Filipino executive and producer

Francisco "Koko" Dacanay Trinidad (October 10, 1915 – January 21, 2001) was a Filipino executive, radio announcer, producer, film actor, and theater director.

==Early life==
Trinidad was born on October 10, 1915.

==Career==
After graduating from high school, Trinidad joined the Far Eastern Broadcasting Company working as an announcer and program arranger. He rose ranks to become chief of program arrangers, appointed as a production coordinator, and became a production manager. During World War II, he directed stage presentations at the Avenue, Lyric, and Strand Theaters. From 1945 to 1947 he worked as a producer-announcer for the US Office of War Information and program director for the US Information Service. He was also part of the Barangay Theater Guild.

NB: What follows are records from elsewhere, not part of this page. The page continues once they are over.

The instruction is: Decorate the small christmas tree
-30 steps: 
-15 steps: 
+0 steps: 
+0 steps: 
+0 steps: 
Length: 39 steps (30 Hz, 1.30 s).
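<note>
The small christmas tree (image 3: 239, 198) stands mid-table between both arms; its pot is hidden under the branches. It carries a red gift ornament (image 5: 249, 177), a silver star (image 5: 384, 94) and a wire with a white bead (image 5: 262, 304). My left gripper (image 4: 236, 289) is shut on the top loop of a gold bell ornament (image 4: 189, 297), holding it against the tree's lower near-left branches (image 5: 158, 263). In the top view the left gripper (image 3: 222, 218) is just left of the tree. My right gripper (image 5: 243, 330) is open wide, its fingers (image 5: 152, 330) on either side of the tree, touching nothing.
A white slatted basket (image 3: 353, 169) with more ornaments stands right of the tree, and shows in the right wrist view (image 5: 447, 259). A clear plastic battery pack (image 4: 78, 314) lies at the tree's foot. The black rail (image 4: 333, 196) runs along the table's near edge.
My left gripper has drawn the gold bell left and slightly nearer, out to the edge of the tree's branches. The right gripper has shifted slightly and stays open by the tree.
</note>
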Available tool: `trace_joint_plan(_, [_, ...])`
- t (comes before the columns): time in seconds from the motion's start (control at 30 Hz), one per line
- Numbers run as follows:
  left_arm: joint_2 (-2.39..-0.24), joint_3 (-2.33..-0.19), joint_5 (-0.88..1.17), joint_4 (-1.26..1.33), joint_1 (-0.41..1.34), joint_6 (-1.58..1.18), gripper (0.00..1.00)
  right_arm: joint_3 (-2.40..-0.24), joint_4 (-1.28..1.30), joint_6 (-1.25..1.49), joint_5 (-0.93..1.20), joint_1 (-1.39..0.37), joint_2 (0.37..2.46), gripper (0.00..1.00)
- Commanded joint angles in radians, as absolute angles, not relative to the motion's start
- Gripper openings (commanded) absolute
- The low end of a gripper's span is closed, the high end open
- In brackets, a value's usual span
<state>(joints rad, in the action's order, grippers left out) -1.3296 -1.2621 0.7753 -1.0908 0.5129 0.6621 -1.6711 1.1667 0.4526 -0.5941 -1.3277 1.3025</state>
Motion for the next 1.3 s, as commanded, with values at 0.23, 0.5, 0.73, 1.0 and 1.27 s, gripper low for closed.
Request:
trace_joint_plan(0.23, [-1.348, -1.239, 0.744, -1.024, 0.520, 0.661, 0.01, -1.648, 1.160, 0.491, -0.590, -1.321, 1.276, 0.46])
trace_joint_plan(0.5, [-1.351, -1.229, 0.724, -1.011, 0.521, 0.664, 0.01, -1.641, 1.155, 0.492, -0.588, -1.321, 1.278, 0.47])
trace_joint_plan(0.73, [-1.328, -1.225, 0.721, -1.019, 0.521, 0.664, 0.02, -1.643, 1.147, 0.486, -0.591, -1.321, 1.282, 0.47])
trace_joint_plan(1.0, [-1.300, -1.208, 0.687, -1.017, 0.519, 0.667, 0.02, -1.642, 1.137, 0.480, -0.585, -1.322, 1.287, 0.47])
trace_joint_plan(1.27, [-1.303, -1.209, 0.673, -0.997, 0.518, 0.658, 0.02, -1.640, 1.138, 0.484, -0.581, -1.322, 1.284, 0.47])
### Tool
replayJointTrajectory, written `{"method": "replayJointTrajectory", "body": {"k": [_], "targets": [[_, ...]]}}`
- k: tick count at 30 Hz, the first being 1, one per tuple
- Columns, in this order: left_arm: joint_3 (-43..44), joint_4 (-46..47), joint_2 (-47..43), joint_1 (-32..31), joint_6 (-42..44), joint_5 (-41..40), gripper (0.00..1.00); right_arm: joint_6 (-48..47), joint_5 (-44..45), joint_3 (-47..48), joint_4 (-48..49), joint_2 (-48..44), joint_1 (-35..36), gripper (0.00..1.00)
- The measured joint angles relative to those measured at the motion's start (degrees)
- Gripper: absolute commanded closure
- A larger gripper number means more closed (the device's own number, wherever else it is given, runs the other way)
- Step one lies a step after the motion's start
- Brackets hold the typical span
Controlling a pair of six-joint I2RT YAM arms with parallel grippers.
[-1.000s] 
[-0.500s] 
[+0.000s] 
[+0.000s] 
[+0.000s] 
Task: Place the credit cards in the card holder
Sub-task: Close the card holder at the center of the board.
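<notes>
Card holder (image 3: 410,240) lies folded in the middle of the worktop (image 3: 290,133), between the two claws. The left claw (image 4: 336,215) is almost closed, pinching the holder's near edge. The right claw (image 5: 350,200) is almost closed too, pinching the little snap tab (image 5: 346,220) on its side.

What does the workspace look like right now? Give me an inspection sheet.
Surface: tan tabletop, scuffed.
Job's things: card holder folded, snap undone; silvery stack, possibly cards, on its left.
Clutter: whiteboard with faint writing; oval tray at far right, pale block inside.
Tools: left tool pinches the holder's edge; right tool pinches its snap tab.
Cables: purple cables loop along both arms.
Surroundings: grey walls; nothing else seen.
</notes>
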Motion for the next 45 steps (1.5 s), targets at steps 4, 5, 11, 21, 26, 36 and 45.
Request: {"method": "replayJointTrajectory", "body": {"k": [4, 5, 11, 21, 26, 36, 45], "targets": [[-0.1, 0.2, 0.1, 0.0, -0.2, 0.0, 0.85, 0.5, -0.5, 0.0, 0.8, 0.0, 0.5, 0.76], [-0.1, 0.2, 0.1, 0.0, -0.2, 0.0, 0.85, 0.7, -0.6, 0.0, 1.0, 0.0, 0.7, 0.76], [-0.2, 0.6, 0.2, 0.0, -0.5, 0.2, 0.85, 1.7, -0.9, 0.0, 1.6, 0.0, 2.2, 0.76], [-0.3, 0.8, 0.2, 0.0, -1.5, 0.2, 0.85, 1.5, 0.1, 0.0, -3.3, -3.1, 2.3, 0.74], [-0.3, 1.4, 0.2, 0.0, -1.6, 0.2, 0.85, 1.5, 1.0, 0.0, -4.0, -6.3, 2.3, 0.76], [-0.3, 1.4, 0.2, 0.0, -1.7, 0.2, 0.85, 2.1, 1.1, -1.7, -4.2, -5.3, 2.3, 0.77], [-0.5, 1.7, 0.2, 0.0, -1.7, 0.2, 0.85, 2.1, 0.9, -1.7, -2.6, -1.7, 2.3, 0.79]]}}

Trinidad worked for the government at the Philippine Broadcasting Service (PBS) from 1947 until 1970 when he retired as a general manager. He promoted the use of distance learning through the use of radio broadcast. He would work at the University of the Philippines as an instructor from 1970 to 1980 where he taught aspirant broadcasters.

He would become Secretary-General of the UNESCO National Commission of the Philippines from 1986 to 1990, and a program director for the international service of Radio Veritas Asia.

==Death==
He died on January 21, 2001.

==Personal life==
Trinidad was married to Lina Flor who was known for writing the radio drama series Gulong ng Palad. They had four children, including actor Noel.